The Doctor compares it to quantum physics: “Given
the right string numbers, the right equation, you can split the atom.
Carrionites use words instead.” So the words are not magical: they
are merely the exact sequence of musical pitches and rhythmical beats
to set up the proper energy patterns and cause things to happen in
the universe: a rift to open for the Carrionites to come through,
then the rift to suck all the Carrionites back through and close for
good.
Now,
the idea of using the power of well-ordered words to channel energy
is ancient, in both magic and mysticism. Much magic relies on
incantations: particular words chanted in a particular order to yield
particular results. But there is another side to the concept of
magical words that is practiced in mysticism and even survives in a
diluted form in the most respectable churches. Many churches have a
liturgy that they follow. What is a liturgy but a series of organized
words? These words are said week after week, year after year,
millennium after millennium. They are intend to have actual spiritual
effects: to prompt the practitioner into repentance, humility,
exaltation, and a sense of union with God.
In
Mysticism, the practice is even more literal. I want to talk
particularly about one mystical tradition: the Qabalah.
You
will see this name spelled many different ways: Cabbalah, Kabalah,
etc. Some scholars auger that the spelling indicates a specific
meaning. I haven't gotten that far yet. But the Qabalah is a system
of Jewish mysticism that (among other things) teaches meditation on
the Name of God: on the letters
of
the name of God. The enlightened Qabalistic mystic is supposed to be
able to achieve a higher state of consciousness by writing these
letters over and over, reciting them, visualizing them, and so forth.
What
is this but another form of the magic of words?
The
idea of powerful, secret words runs through some of the deep-rooted
traditions of English literature. It is important in the legends
about King Arthur, which have had a profound influence on the English
consciousness.
One
early important
Arthurian poet was named Robert de Boron. He wrote in French in the
late twelfth and early thirteenth centuries. He writes about the Holy
Grail. In his version, Sir
Perceval becomes the Keeper of the Grail, and Perceval is also given
charge of secret
words
that are powerful and operative. This idea was passed down in many
versions of the legends.
These
ideas suddenly became really important again in England in the early
20th
century, when various scientific, political, and religious factors
led to an “occult revival” in which many people joined secret
societies. So the idea of magical, mystical, powerful words
influenced several writers who were in these groups: A.E.
Waite, W.B.
Yeats, Aleister Crowley, Algernon Blackwood, Arthur Machen, Evelyn
Underhill, and Charles
Williams.
They all practiced various kinds of incantations and meditations with
or on words that they believed were spiritually powerful.
And
then more recently and more popularly, this idea of magical, secret
words appared in the Harry Potter series. The children are taught
particular words to say for each spell. While Rowling never meditates
on the metaphysics of this magic, words are obviously essential to
the working of magic.
Then
in
Harry
Potter and the Deathly Hallows,
there is a secret, esoteric teaching handed down by word-of-mouth.

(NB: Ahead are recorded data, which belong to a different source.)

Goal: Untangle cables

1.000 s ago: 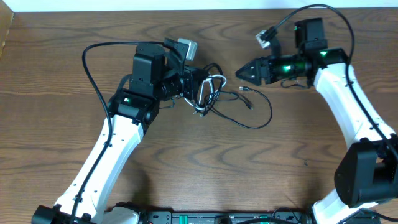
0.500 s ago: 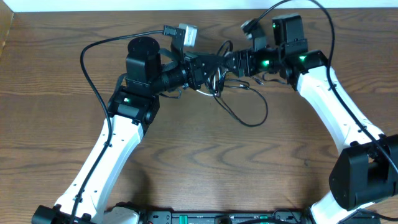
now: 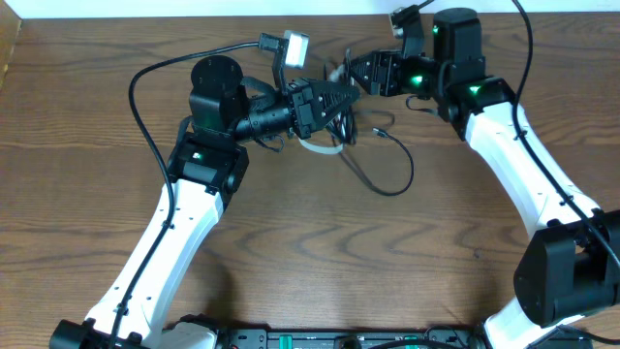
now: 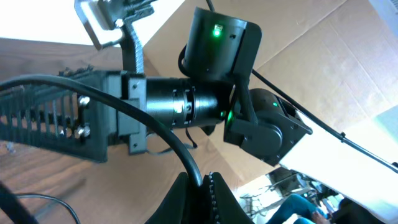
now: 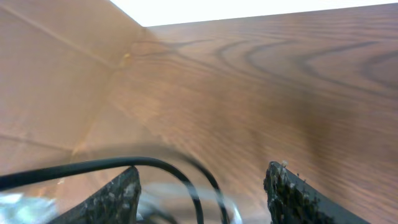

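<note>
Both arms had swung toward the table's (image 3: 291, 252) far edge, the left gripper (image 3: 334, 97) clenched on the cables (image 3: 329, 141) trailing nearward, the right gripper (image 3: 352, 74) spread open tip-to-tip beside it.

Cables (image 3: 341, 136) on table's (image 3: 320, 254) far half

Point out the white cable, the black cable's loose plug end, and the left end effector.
white cable (image 3: 312, 146): overhead view, on its pale curved stretch.
black cable's plug end (image 3: 381, 133): overhead view, on the small plug tip.
left end effector (image 3: 344, 95): overhead view, midway between its fingertips.
</note>
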Motion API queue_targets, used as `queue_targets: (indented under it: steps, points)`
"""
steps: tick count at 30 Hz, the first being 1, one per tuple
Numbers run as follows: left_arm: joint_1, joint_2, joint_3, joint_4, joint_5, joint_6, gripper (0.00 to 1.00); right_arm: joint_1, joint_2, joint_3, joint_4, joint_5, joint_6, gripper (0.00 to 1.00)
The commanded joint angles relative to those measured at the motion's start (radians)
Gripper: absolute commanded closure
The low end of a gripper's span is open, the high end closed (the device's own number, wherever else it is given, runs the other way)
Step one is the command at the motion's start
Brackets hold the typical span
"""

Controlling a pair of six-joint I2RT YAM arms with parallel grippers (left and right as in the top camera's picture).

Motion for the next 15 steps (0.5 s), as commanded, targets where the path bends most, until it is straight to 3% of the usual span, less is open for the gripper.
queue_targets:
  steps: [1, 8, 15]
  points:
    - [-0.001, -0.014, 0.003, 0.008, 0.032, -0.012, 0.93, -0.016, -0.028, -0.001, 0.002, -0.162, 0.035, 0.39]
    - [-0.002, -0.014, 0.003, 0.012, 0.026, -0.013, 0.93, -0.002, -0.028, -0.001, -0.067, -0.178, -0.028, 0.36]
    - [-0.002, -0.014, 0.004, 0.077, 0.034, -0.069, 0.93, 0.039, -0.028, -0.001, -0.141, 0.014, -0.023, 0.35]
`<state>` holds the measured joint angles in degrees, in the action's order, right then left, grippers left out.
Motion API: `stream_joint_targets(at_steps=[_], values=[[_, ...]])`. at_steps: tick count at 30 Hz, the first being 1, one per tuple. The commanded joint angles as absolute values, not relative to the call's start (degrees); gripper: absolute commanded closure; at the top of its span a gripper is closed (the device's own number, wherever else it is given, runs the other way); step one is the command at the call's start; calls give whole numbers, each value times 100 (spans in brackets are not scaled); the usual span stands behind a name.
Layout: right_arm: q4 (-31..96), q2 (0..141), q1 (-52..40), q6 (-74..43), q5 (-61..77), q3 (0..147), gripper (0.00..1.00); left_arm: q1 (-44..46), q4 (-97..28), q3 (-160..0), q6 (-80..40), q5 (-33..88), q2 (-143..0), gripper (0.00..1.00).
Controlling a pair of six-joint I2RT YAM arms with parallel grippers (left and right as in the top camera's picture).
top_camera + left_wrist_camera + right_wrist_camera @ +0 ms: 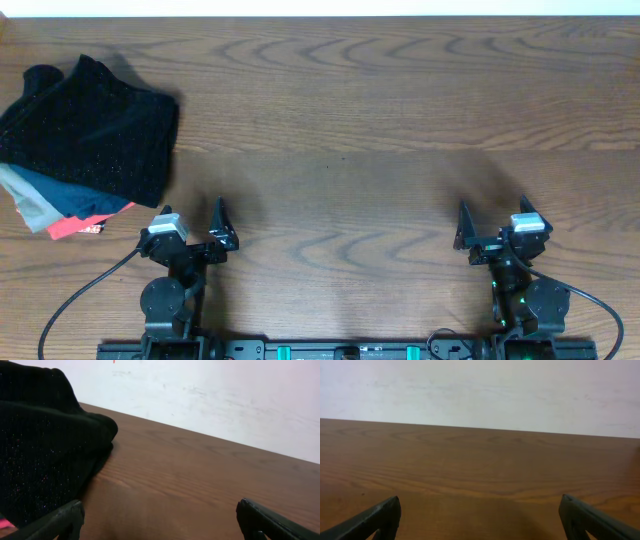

This occult message promises that when the Elder Wand, Resurrection
Stone, and Invisibility Cloak are “united,”
they will “make the possessor master of Death” (Rowling Deathly
Hallows 410),
“which has usually been understood to mean that they will be
invulnerable, even immortal” (Rowling, Tales
of Beedle the Bard 96).
The Deathly Hallows are very like the Grail Hallows of Arthurian
legend, as Denise Roper explains in her fun book The Lord of the Hallows.
But
Harry
eventually rejects this secret teaching, choosing to ignore it in his
determination to act out ultimate love via self-sacrifice.
Isn't
that just like the Doctor? While he uses the magical words—or
persuades Shakespeare to use them—he always choose plain
old-fashioned self-sacrifice over some kind of magical pyrotechnics.
And even here, when magical words are used, they
are from Harry
Potter!
So
magical words traveled through King Arthur stories through occult
poets into Harry Potter and then into Doctor
Who
(whether by direct descent or sub-conscious imagination doesn't
matter here), but the final messages about love and sacrifice are the
same.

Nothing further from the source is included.